Saturday 16 November 2013

Time to move on

Well sometimes it gets to that time.

Right? Sometimes you just have to move on.

The anniversary of my disappearance passed with little fanfare and part of me was like 'what? World, how can you move on without paying notice' and then another part of me chimed in to point out that if the world is no longer preoccupied with how sick I am or have been then this is a good thing.

The other moving on I'll be doing is out of my current house. I've secured a 4 month sublet in an absolutely stunning house in North Fitzroy which will give me enough time to enjoy the summer before I move in with my brother and his son early next year.

In all I'm feeling very positive about life right now. I even had a moment when I questioned whether I'd tipped into hypermania because I didn't want to go to my psychiatrist's appointment but wanted to go out drinking instead. I think it was just a case of bundled up happy feelings getting confused in with the usual feelings I have of not wanting to be sick and therefore having to attend appointments.

But the positive feelings continue and I appreciate them while they exist. I'm even feeling so good that I can contemplate hosting a BBQ for my upcoming 32nd birthday. I know it's not a significant birthday but I'd like to celebrate it as it marks the passing of what can unequivocally be deemed the worst year of my life to date.

So I have a function to plan and bags to pack so please forgive me if I go a bit silent for a while. There are only good things in the pipeworks as far as I can see.

Wednesday 6 November 2013

Milestones

Cropping up in my life are a number of milestones which if I'm not celebrating I'm at least pondering over the most appropriate way to mark their passing. This week saw the 10,000 page view of my blog, this is also the week of the one year anniversary of my disappearance and fast approaching is my 32nd birthday.

I'm humbled and slightly bewildered to think there have been so many hits on this here blog. Of course I fastly believe that some of them are strange misdirects from porn sites, but I do also know I have a core of readers who I'm ever so glad keep tuning in.
I never would have started this blog if I hadn't gotten so sick and had such a public misfortune to which I felt I needed a public right of reply. As much as I like this blog, and I do, a lot, in the world of checks and balances having this blog doesn't even out against having gotten so terribly sick.

The one year anniversary of my very public demise. There's hardly an etiquette book on how to mark such an event. There is some eerie part of me that half expects I'll again go off the rails at this exact same time of year. Undoubtedly I'll just turn up to work same as usual and the day will pass as normal while my internal voice will be screaming 'Don't you know what happened to me just one year ago! How can you go on with your day?!' I've entertained the idea of taking myself out for dinner to celebrate having survived this last year because lord knows it's been an uphill battle most of the time.
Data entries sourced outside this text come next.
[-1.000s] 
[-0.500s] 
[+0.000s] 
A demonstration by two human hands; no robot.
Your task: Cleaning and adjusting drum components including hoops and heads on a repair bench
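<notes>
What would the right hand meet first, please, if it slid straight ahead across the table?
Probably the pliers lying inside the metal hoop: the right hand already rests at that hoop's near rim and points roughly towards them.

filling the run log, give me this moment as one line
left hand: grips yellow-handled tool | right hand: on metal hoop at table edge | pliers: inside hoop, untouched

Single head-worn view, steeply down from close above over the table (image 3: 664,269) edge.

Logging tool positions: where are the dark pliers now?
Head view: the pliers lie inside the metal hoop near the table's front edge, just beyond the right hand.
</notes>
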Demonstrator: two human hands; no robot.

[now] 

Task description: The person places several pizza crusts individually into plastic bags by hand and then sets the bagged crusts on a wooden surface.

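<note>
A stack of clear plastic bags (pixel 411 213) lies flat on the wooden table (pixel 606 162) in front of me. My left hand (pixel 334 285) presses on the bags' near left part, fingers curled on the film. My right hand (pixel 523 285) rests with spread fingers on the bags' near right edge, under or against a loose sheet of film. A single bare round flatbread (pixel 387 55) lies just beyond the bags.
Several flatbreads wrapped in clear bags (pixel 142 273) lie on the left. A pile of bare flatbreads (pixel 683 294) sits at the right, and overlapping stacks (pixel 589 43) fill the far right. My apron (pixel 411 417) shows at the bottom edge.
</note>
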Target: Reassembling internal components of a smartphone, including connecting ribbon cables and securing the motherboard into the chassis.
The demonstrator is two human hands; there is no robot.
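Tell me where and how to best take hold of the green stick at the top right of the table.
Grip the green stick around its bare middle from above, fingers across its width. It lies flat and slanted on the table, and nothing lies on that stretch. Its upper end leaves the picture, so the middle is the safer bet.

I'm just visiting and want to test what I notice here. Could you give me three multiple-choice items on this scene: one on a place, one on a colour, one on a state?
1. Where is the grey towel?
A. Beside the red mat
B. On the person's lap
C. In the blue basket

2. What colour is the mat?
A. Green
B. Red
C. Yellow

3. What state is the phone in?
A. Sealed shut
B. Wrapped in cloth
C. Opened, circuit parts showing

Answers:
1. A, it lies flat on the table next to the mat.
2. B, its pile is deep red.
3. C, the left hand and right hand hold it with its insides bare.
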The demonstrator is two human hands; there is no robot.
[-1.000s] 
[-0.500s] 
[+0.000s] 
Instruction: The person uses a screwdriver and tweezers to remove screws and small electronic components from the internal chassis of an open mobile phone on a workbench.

I feel a bit the same about my birthday. 32 should really be one I celebrate since 31 has been such a bust and I genuinely felt at times I really wouldn't make it. I think I might have a quiet picnic or BBQ in a park since the weather will be getting warmer. I can invite just a select few friends and be surrounded by people who also understand how miraculous it is that I made it,

\With milestones comes reflection. I think when I look back on these last 12 months more than anything I reflect on how lonely they've been. Illness is hard. You experience it on your own regardless of how many people you have surrounding you. I think for the next 12 months I'm going to really focus on rebuilding my connections with other people and hopefully that loneliness will start to seep away. Despite ominous feelings of the past repeating itself I am feeling quite good and quite strong at the moment. I'm hoping this is the feeling I will take with me into the next 12 months and it will hopefully blossom into that state we call wellness. In the meantime I'm still taking things day by day and just marking the days worth mention.